An exact copy of the listing is what the response must contain.

##### MATERIAL PROVIDED

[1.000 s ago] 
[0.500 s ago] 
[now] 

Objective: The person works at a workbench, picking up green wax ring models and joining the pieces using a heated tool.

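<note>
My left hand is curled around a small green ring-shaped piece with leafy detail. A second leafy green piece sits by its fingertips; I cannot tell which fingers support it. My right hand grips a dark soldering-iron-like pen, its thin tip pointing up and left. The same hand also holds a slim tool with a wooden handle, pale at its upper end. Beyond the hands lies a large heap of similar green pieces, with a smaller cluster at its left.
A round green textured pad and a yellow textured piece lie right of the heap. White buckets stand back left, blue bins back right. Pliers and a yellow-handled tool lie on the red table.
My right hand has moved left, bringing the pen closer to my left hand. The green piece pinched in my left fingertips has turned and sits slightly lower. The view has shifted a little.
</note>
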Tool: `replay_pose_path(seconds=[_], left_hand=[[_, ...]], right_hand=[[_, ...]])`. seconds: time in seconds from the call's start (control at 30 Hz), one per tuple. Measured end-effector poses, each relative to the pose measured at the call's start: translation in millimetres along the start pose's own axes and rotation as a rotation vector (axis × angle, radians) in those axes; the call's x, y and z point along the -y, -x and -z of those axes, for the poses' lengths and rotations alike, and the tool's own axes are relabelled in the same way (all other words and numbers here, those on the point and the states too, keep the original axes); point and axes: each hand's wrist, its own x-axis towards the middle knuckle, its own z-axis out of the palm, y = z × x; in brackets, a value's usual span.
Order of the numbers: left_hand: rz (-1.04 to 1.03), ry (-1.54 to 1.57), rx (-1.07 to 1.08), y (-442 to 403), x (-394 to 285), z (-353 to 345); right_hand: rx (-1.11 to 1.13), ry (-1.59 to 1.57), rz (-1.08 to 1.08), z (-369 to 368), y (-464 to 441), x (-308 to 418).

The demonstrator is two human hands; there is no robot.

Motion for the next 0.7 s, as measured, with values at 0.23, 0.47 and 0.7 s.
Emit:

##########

■ **RESULT OF THIS EXERCISE**
[1.000 s ago] 
[0.500 s ago] 
[now] 

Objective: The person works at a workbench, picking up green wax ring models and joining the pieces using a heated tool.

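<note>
My left hand is curled around a small green ring-shaped piece with leafy detail. A second leafy green piece sits by its fingertips; I cannot tell which fingers support it. My right hand grips a dark soldering-iron-like pen, its thin tip pointing up and left. The same hand also holds a slim tool with a wooden handle, pale at its upper end. Beyond the hands lies a large heap of similar green pieces, with a smaller cluster at its left.
A round green textured pad and a yellow textured piece lie right of the heap. White buckets stand back left, blue bins back right. Pliers and a yellow-handled tool lie on the red table.
My right hand has moved left, bringing the pen closer to my left hand. The green piece pinched in my left fingertips has turned and sits slightly lower. The view has shifted a little.
</note>
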Tool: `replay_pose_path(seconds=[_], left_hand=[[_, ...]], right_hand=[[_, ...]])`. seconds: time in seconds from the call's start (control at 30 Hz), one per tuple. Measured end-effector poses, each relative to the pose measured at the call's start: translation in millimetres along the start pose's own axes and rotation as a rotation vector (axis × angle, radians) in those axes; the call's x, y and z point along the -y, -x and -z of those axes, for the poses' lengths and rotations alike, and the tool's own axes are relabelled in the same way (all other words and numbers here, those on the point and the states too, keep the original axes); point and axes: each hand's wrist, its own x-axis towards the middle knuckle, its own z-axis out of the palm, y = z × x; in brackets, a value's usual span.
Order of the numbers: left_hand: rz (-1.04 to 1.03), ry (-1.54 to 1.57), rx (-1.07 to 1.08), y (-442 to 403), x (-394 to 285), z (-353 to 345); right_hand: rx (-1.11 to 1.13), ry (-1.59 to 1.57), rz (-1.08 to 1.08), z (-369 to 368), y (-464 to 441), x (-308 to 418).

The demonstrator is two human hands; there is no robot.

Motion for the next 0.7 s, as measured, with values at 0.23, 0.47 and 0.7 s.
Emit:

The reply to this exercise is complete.